▶ _TASK GOAL_:
Set down every line of the data, unchanged and complete.

▶ _DATA PROVIDED_:
§

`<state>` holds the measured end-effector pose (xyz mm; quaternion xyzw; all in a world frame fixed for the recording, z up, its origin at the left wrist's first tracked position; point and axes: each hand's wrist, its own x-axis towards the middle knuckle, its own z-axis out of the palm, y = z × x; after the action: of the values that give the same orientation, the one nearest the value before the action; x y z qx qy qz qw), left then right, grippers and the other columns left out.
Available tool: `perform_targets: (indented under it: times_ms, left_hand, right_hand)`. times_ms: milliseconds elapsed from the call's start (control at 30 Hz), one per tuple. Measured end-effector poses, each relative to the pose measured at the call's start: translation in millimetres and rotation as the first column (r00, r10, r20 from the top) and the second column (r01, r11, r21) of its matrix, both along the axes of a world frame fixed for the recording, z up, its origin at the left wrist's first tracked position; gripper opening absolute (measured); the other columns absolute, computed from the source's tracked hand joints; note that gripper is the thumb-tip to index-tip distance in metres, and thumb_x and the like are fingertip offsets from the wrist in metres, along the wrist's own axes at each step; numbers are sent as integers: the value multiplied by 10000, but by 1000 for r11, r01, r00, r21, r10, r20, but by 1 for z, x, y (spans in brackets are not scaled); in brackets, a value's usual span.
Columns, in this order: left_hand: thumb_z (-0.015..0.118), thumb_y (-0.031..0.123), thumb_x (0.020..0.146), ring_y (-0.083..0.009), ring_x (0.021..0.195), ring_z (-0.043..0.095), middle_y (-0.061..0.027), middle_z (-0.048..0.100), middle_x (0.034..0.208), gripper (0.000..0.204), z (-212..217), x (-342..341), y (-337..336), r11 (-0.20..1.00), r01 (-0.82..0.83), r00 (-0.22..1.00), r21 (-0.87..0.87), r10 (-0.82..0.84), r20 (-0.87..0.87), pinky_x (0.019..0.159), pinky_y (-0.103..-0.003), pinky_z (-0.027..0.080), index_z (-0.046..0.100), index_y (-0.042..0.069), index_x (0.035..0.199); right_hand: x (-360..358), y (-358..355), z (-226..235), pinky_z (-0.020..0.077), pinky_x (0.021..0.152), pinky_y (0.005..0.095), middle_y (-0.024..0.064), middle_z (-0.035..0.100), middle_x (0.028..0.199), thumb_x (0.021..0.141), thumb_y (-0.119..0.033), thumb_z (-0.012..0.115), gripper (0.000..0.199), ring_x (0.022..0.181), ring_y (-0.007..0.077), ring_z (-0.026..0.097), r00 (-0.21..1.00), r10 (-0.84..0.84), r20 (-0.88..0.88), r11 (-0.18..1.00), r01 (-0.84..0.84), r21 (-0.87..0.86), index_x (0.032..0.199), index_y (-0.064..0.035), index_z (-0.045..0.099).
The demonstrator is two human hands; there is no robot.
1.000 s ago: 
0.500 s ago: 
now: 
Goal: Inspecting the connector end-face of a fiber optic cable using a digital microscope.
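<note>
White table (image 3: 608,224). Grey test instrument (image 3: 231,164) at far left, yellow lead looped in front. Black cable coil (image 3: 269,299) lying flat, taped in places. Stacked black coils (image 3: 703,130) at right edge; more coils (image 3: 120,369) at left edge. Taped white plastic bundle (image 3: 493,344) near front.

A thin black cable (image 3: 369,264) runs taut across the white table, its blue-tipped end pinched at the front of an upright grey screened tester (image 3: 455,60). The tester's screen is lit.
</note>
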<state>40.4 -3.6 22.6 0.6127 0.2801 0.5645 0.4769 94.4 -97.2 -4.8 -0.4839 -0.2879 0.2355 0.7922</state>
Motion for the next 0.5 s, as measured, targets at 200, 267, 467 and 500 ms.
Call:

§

▶ _ANSWER FOR THIS EXERCISE_:
`<state>` holds the measured end-effector pose (xyz mm; quaternion xyzw; all in a world frame fixed for the recording, z up, its origin at the left wrist's first tracked position; point and axes: each hand's wrist, its own x-axis towards the middle knuckle, its own z-axis out of the palm, y = z × x; after the action: of the values that give the same orientation, the one nearest the value before the action; x y z qx qy qz qw), left then right, grippers and the other columns left out.
Available tool: `perform_targets: (indented under it: times_ms, left_hand, right_hand)`. times_ms: milliseconds elapsed from the call's start (control at 30 Hz), one per tuple. Measured end-effector poses, each relative to the pose measured at the call's start: translation in millimetres and rotation as the first column (r00, r10, r20 from the top) and the second column (r01, r11, r21) of its matrix, both along the axes of a world frame fixed for the recording, z up, its origin at the left wrist's first tracked position; gripper opening absolute (measured); the other columns absolute, computed from the source's tracked hand joints; note that gripper is the thumb-tip to index-tip distance in metres, and thumb_x and the like are fingertip offsets from the wrist in metres, along the wrist's own axes at each step; numbers are sent as integers: the value multiplied by 10000, but by 1000 for r11, r01, r00, r21, r10, r20, but by 1 for z, x, y (spans in brackets are not scaled); in brackets, a value's usual span.
Columns, in this order: left_hand: thumb_z (-0.015..0.118), thumb_y (-0.031..0.123), thumb_x (0.020..0.146), ring_y (-0.083..0.009), ring_x (0.021..0.195), ring_z (-0.043..0.095), middle_y (-0.061..0.027), middle_z (-0.048..0.100), middle_x (0.034..0.208), gripper (0.000..0.204), z (-212..217), x (-342..341), y (-337..336), r11 (-0.20..1.00), r01 (-0.82..0.83), r00 (-0.22..1.00), r21 (-0.87..0.87), r10 (-0.82..0.84), r20 (-0.87..0.87), pinky_x (0.019..0.159), pinky_y (-0.103..-0.003), pinky_z (-0.027..0.080), index_z (-0.046..0.100), index_y (-0.042..0.069), index_x (0.035..0.199); right_hand: x (-360..358), y (-358..355), z (-226..235), pinky_z (-0.020..0.077), pinky_x (0.021..0.152), pinky_y (0.005..0.095), middle_y (-0.024..0.064), middle_z (-0.035..0.100), middle_x (0.028..0.199), thumb_x (0.021..0.141), thumb_y (-0.119..0.033), thumb_z (-0.012..0.115), gripper (0.000..0.199), ring_x (0.022..0.181), ring_y (-0.007..0.077), ring_z (-0.026..0.097), r00 (-0.21..1.00), r10 (-0.84..0.84), r20 (-0.88..0.88), r11 (-0.18..1.00), r01 (-0.84..0.84), r21 (-0.87..0.86), index_x (0.032..0.199), index_y (-0.064..0.035), index_z (-0.045..0.099).
The demonstrator is two human hands; there is no robot.
1.000 s ago: 
0.500 s ago: 
now: 
Goal: Inspecting the connector end-face of a fiber optic cable using a digital microscope.
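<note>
White table (image 3: 608,224). Grey test instrument (image 3: 231,164) at far left, yellow lead looped in front. Black cable coil (image 3: 269,299) lying flat, taped in places. Stacked black coils (image 3: 703,130) at right edge; more coils (image 3: 120,369) at left edge. Taped white plastic bundle (image 3: 493,344) near front.

A thin black cable (image 3: 369,264) runs taut across the white table, its blue-tipped end pinched at the front of an upright grey screened tester (image 3: 455,60). The tester's screen is lit.
</note>
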<state>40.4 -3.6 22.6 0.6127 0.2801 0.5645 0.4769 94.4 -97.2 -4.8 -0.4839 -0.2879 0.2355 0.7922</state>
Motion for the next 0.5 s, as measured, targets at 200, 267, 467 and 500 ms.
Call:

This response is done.